This became the very first lowered Maverick last October when Adam Edwards laid it out on the stock steelies. Back then, it was a static drop with 6th generation Nissan Sentra struts in the front. The struts were used by replacing the top mounting cap with the factory Maverick part, and cutting a small 3/8-inch slot on the bottom bolt hole. The rear springs were cut down and accompanied by a set of shocks meant for a 1966 Ford Bronco. These mods dropped the Maverick 4-inches in the front and 6-inches in the rear.
Now, it’s bagged and sits just right. The Maverick uses the original axle but Adam moved where the hub mounted to the rear end. He moved that up three inches and back two and a half because the rear wheel comes really far forward into the wheelwell.
A unique modification to the truck has been cutting the body so the bed and cab look like two separate pieces instead of a unibody truck.

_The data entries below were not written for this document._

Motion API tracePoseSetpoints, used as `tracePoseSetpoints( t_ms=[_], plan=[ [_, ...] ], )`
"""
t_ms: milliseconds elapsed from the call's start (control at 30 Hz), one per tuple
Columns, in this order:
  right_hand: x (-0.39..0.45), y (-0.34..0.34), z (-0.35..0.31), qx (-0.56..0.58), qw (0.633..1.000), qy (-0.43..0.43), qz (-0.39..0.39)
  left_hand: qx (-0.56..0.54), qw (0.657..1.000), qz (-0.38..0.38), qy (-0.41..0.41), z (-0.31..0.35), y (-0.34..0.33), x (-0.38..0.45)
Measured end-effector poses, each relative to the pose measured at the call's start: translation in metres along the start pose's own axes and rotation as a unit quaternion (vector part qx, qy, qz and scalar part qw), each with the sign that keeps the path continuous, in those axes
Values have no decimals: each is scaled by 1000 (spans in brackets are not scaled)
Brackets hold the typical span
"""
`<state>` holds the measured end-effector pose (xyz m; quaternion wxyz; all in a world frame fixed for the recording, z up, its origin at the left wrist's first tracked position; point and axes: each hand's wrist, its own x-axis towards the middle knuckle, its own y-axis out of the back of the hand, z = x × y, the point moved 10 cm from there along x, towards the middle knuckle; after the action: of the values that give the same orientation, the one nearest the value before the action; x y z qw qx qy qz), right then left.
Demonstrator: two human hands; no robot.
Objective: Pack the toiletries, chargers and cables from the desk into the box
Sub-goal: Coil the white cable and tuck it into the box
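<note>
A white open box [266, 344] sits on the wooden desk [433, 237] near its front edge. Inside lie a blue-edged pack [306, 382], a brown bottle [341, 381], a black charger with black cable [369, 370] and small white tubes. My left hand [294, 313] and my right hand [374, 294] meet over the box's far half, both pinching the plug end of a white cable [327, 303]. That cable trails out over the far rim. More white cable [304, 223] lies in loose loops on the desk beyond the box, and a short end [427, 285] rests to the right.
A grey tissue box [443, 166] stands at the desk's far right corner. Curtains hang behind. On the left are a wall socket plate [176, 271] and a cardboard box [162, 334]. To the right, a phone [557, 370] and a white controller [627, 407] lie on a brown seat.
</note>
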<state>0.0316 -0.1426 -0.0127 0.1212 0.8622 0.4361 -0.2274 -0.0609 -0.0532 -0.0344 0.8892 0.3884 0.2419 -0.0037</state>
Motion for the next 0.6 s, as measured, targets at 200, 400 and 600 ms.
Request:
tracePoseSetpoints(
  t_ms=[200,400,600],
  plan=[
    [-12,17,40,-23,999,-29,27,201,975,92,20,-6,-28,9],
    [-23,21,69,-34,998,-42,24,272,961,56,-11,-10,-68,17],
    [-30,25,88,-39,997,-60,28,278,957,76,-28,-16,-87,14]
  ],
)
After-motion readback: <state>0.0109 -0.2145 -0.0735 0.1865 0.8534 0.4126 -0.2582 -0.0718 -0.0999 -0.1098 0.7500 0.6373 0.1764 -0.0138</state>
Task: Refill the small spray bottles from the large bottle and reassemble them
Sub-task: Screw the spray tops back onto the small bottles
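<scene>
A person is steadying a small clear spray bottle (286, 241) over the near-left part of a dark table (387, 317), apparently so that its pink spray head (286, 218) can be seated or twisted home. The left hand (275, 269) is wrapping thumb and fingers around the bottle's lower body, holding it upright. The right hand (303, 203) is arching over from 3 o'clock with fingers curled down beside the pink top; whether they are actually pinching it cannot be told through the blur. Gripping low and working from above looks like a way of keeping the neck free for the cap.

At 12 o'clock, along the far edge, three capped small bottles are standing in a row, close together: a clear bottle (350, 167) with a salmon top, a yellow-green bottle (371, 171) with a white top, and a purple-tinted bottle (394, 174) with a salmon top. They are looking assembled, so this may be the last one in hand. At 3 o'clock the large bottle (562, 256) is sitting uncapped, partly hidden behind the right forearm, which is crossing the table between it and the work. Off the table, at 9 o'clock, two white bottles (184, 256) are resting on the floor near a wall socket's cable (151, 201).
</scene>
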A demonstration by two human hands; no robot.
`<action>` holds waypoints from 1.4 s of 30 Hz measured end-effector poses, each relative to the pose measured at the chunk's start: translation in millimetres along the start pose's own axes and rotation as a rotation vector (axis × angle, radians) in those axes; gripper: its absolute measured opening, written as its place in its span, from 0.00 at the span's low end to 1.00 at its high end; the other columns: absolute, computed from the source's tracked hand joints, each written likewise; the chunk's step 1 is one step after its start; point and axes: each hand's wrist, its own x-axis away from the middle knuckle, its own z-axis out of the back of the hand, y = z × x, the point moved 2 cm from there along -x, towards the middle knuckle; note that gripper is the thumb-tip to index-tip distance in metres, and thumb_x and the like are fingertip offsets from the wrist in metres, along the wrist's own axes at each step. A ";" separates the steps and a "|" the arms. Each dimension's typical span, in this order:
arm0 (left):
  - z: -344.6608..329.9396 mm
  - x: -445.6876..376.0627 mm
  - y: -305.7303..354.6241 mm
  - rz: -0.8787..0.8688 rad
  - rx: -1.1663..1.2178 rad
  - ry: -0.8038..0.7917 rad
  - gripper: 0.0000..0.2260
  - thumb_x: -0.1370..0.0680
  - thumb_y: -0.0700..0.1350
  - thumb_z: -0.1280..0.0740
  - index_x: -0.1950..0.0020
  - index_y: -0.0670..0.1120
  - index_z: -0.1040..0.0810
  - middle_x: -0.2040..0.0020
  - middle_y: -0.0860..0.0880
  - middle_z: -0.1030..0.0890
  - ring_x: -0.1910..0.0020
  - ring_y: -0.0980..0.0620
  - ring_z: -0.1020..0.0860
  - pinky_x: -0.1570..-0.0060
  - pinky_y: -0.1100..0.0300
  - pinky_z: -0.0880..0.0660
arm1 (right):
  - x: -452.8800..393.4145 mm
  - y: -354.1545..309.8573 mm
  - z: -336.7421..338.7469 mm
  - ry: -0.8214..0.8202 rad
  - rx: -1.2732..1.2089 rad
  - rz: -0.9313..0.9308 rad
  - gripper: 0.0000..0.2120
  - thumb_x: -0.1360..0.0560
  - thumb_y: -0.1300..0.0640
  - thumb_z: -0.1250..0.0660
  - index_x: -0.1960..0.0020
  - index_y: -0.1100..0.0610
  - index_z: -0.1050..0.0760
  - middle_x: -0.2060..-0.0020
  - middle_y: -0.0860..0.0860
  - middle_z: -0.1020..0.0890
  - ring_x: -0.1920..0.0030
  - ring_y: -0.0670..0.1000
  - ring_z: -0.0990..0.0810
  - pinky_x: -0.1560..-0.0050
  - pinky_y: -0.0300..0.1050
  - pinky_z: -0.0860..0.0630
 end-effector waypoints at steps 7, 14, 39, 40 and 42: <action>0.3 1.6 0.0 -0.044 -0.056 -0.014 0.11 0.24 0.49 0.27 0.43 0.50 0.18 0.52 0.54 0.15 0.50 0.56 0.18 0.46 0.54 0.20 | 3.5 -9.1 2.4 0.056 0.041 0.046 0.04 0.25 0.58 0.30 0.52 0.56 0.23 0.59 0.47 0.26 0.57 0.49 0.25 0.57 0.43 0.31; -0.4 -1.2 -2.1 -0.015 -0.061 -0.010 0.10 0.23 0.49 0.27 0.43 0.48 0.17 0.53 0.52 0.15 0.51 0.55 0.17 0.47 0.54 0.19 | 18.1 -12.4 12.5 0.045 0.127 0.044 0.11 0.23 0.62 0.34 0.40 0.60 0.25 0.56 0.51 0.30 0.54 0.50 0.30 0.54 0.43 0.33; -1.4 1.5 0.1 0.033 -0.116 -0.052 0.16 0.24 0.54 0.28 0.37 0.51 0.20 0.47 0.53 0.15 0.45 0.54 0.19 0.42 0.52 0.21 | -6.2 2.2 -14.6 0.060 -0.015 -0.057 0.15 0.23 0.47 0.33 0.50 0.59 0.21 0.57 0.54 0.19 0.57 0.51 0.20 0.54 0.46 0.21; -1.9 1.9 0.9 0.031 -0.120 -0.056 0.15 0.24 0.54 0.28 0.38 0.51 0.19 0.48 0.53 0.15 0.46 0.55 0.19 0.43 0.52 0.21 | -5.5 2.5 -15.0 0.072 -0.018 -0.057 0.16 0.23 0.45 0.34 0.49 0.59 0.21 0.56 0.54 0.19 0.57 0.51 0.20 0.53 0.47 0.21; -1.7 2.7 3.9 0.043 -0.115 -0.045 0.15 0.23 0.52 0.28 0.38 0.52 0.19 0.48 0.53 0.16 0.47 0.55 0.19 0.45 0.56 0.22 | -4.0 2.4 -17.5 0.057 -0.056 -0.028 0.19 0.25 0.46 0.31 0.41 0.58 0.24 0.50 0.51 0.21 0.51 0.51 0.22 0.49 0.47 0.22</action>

“Basically, I just made the line I wanted and cut it out. I split it, just cut it down the center,” Edwards elaborated. “Then I put it where I thought I wanted it, but I didn’t like it, so I shaved some more off. It was basically the outside skin—there was nothing to make it go in toward the unibody. I used cardboard templates and once I got the division where I wanted, I started plating the backside so it wouldn’t just end and be a single layer. It wraps around like you’d normally see on a bed.”
“It’s a lot different than lowering it, which was pretty self-explanatory. Of course, I had to cut the inner fenders like you would on the bed of any truck, all the way up to where it’ll lay out. When it lays out, it’ll probably be 3/4-inch from laying on the pinch weld,” Edwards explained.